TO DO.
Only one stretch of the data below should be repeated: the lines from the line containing "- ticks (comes" through the line containing "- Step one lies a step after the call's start", inclusive, exactly as they are.

DATASET CONTENT.
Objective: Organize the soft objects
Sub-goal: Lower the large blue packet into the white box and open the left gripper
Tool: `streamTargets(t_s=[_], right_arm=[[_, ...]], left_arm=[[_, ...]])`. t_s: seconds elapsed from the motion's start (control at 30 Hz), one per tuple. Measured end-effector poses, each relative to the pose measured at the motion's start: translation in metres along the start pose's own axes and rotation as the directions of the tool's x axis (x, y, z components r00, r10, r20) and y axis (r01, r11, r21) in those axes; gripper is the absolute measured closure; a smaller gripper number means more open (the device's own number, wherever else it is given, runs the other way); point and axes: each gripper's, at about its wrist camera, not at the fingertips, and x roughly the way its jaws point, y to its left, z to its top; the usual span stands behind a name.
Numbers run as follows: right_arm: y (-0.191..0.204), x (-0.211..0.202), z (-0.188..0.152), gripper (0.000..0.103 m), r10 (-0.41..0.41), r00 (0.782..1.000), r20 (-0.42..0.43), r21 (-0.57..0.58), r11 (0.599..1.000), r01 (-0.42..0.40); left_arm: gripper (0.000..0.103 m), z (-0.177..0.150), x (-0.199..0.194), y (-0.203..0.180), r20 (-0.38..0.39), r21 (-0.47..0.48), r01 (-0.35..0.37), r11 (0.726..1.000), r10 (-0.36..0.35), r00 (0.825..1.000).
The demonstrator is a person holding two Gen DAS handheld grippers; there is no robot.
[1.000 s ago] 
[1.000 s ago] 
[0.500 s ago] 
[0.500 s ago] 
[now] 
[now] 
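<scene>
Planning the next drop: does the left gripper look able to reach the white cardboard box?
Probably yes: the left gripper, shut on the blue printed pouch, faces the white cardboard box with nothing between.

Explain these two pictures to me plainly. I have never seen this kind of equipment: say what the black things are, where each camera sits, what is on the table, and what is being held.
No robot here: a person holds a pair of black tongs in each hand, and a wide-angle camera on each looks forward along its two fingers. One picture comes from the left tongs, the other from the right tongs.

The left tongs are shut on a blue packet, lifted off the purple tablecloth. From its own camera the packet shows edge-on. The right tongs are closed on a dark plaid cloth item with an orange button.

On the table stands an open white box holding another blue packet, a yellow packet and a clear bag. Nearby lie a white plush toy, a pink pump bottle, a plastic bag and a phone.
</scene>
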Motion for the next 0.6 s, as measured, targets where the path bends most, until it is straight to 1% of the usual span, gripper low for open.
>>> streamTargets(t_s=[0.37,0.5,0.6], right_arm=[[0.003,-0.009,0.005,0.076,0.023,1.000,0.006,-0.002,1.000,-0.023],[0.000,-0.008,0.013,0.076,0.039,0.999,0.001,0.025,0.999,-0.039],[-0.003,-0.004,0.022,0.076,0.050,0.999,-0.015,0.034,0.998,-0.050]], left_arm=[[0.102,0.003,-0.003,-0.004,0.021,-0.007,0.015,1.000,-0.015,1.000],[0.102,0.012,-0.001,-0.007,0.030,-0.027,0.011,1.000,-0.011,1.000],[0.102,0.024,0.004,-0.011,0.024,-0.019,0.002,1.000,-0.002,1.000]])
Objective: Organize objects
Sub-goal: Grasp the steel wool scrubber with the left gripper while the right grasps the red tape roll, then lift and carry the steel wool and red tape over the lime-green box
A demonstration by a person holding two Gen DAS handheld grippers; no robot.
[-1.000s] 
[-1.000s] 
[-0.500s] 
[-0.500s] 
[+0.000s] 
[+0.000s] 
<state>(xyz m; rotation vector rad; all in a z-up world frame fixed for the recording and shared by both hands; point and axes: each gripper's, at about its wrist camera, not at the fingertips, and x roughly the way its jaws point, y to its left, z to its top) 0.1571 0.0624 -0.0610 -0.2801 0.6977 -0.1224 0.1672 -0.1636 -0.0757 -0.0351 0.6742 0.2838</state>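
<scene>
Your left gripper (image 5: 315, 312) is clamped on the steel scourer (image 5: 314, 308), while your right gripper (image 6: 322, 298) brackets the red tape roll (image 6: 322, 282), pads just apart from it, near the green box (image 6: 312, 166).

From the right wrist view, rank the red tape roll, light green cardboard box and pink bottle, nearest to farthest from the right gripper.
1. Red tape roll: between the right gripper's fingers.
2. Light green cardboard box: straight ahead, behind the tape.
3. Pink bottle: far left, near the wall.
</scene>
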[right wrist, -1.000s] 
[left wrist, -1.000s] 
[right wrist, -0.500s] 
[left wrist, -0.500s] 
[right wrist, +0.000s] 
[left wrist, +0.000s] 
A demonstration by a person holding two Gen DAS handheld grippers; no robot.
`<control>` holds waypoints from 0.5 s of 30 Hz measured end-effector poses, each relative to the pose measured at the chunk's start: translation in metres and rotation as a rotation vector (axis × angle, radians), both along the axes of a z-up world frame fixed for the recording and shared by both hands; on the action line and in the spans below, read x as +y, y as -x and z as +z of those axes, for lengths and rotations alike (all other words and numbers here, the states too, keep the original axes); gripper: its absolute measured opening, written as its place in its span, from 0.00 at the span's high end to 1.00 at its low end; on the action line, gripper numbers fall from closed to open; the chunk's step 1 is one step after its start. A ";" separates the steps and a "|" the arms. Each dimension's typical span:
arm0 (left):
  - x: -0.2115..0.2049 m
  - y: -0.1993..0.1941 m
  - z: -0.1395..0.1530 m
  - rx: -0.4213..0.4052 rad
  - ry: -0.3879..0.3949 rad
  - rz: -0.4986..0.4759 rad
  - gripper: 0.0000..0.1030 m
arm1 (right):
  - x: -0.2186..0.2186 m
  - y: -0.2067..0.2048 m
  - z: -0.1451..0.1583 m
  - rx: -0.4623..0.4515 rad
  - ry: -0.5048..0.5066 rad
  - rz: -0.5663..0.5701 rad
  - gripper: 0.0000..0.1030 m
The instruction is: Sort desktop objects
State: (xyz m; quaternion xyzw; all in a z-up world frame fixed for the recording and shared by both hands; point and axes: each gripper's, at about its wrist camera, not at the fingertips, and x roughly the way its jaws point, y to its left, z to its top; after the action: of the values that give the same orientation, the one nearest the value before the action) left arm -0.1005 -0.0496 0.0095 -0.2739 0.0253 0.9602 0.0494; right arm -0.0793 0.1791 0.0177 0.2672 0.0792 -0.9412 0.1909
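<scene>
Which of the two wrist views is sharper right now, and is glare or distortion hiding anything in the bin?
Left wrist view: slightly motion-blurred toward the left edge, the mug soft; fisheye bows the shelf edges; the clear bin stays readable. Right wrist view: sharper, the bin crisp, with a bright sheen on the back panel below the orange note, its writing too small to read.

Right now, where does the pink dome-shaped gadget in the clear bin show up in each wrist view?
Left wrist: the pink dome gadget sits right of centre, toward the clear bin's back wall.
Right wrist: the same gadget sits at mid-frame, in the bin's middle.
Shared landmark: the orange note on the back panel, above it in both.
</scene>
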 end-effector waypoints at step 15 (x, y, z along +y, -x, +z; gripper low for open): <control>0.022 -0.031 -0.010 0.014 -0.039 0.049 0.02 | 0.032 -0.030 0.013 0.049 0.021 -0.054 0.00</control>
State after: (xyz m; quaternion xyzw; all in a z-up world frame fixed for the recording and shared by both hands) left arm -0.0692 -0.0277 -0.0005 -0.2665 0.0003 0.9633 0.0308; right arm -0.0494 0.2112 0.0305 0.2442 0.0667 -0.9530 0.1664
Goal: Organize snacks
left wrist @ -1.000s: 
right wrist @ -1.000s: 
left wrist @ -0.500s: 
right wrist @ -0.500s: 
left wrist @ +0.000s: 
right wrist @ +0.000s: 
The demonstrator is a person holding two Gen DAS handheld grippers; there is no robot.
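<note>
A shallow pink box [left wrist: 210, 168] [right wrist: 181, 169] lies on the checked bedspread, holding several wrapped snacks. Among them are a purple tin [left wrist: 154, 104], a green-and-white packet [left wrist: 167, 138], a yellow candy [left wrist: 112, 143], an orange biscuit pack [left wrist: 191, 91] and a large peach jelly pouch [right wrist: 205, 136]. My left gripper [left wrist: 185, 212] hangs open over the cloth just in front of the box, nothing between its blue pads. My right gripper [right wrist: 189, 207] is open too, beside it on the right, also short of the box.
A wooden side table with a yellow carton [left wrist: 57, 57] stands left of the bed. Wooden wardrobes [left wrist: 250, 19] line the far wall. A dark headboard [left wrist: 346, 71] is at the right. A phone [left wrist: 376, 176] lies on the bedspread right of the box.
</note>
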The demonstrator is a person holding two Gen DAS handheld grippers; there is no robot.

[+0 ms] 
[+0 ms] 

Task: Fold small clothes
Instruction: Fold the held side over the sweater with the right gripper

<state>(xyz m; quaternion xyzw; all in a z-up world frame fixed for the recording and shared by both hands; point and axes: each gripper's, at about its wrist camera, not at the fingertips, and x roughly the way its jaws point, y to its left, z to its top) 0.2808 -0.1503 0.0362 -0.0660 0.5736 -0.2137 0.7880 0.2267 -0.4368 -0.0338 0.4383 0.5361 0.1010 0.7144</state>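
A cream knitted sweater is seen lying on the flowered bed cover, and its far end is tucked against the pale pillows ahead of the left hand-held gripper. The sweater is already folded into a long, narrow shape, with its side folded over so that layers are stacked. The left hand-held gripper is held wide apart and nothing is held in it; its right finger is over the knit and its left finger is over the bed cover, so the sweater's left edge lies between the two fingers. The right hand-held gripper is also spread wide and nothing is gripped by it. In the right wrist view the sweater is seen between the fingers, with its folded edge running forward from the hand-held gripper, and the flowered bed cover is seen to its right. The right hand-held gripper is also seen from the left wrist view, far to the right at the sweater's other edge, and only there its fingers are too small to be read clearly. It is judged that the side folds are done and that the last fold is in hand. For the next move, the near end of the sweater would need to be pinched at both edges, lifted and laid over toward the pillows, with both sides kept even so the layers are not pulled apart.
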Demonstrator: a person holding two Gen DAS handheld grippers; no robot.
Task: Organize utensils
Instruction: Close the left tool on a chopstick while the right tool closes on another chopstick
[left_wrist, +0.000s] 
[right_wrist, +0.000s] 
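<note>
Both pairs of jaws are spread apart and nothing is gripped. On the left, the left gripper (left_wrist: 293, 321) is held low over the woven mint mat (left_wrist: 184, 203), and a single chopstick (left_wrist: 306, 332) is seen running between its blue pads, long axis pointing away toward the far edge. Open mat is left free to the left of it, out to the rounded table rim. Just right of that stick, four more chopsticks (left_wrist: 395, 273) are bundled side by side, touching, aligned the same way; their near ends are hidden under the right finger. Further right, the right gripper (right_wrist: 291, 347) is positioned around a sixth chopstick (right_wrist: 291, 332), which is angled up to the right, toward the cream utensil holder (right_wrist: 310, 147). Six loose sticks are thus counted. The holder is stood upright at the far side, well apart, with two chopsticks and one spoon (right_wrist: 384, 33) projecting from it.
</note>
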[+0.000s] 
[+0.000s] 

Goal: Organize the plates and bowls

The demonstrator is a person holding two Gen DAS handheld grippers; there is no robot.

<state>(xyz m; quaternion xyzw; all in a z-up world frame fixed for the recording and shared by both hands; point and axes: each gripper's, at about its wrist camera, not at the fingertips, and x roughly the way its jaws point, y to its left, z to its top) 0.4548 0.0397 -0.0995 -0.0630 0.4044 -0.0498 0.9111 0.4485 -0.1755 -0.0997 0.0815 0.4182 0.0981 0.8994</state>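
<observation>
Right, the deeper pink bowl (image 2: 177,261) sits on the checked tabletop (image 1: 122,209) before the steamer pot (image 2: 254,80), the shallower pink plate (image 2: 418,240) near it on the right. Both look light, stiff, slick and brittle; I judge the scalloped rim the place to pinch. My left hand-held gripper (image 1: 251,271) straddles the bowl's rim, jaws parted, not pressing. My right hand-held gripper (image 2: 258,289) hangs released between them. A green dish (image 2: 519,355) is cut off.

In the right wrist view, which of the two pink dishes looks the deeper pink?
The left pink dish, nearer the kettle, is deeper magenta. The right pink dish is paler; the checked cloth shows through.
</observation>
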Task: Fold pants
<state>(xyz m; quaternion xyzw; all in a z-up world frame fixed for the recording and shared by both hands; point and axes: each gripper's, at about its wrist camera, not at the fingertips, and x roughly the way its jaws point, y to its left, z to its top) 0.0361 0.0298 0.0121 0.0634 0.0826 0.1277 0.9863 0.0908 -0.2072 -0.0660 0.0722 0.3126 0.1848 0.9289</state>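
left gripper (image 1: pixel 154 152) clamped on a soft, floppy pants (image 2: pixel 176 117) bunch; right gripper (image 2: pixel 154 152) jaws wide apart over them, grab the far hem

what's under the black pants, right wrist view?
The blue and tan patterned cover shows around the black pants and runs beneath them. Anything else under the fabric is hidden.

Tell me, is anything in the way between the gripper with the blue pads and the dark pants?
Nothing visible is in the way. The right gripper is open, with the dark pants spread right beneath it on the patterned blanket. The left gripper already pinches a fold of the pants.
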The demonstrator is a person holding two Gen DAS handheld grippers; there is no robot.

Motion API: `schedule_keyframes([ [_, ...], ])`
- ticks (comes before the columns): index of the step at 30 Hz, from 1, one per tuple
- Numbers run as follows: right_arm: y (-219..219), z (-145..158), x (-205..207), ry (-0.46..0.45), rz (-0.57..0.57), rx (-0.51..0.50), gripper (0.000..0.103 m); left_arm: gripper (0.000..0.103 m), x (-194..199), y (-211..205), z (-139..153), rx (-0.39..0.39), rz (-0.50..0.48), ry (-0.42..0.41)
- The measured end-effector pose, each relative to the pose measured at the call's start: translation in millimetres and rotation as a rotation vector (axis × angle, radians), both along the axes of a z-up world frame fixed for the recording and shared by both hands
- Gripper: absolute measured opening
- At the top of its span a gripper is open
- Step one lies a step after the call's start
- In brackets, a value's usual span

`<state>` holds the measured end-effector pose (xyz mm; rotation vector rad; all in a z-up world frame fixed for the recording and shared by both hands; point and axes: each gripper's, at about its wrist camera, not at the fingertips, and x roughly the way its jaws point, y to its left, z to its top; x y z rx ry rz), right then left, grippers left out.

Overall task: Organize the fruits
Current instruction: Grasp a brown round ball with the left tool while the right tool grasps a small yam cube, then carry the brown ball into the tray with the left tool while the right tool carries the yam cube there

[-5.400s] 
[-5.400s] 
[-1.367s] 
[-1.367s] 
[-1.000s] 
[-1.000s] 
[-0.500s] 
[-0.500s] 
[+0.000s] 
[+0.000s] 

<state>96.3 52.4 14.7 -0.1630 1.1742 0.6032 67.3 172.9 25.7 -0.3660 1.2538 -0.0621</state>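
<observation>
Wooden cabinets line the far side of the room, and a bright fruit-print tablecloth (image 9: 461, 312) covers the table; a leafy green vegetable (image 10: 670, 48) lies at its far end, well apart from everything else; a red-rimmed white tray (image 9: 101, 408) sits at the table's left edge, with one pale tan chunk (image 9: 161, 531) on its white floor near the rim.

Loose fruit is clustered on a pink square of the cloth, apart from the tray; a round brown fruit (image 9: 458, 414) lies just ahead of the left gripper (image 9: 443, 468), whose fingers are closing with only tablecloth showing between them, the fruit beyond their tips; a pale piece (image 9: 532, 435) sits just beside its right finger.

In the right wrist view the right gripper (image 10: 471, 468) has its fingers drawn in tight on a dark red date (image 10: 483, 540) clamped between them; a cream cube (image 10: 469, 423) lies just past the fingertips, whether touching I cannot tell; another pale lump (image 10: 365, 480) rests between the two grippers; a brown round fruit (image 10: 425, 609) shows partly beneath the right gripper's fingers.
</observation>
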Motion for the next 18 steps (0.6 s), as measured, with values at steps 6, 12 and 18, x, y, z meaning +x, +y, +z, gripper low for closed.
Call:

ANSWER BOX.
- ticks (comes before the columns): index of the step at 30 Hz, from 1, one per tuple
- Numbers run as follows: right_arm: y (-219..219), z (-145..158), x (-205..207), ry (-0.46..0.45), rz (-0.57..0.57), rx (-0.51..0.50), gripper (0.000..0.103 m); left_arm: gripper (0.000..0.103 m), x (-194..199), y (-211..205), z (-139..153), rx (-0.39..0.39), rz (-0.50..0.48), ry (-0.42..0.41)
- The measured end-effector pose, each relative to the pose measured at the call's start: translation in millimetres and rotation as a rotation vector (axis × angle, radians), both along the axes of a z-up world frame fixed for the recording and shared by both hands
- Gripper: absolute measured opening
- At the top of its span a gripper is open
- Step one lies a step after the call's start

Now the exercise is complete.